In the above-mentioned 1st process according to the present invention, 1 equivalent of taurine or its salt (2) is reacted with 0.5 to 10, preferably 0.75 to 5, equivalents of acrylonitrile at an appropriate temperature between 10 and 100° C, preferably between 20 and 75° C, in the presence of water for 1 to 20 hrs, preferably 2 to 10 hrs. Thus, a taurine derivative (5) is obtained. In this reaction, it is preferred that acrylonitrile be gradually added to the reaction system to obtain an improved yield.

Then, 1 equivalent of the resulting taurine derivative (5) is reacted with 0.8 to 1.5, preferably 0.9 to 1.2, equivalents of an acid chloride (3) at an appropriate temperature between 0 and 100° C, preferably between 10 and 50 ^β C, in the presence of water and, if necessary, a polar solvent such as acetone, methanol, ethanol and isopropanol, for 1 to 20 hrs, preferably 2 to 10 hrs. Thus, a taurine derivative (4) is obtained. In this reaction, generated hydrogen chloride is preferably neutralized with an alkali substance such as sodium hydroxide, potassium hydroxide and aqueous ammonia.

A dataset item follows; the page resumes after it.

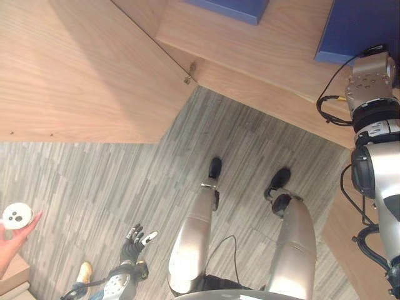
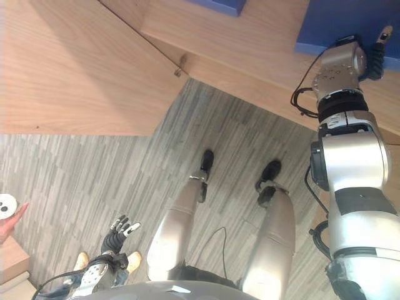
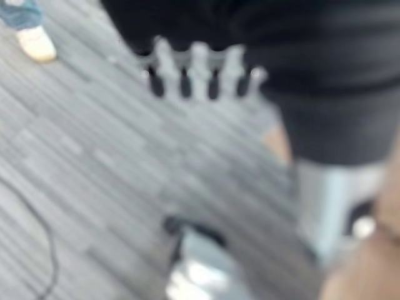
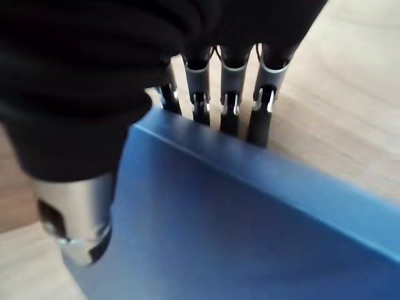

Next, 1 equivalent of the resulting taurine derivative (4) is reacted with preferably 1 to 2 equivalents of an alkali metal hydroxide, such as sodium hydroxide and potassium hydroxide, or an alkaline earth metal hydroxide, such as calcium hydroxide, at an appropriate temperature between 40 and 100°C in the presence of water and, if necessary, a polar solvent such as acetone, methanol, ethanol and isopropanol, for 1 to 100 hrs, preferably 2 to 50 hrs, while removing generated ammonia, by allowing it to distill from the reaction mixture. This reaction is optionally followed by salt exchange. Thus, a taurine derivative (1) is obtained.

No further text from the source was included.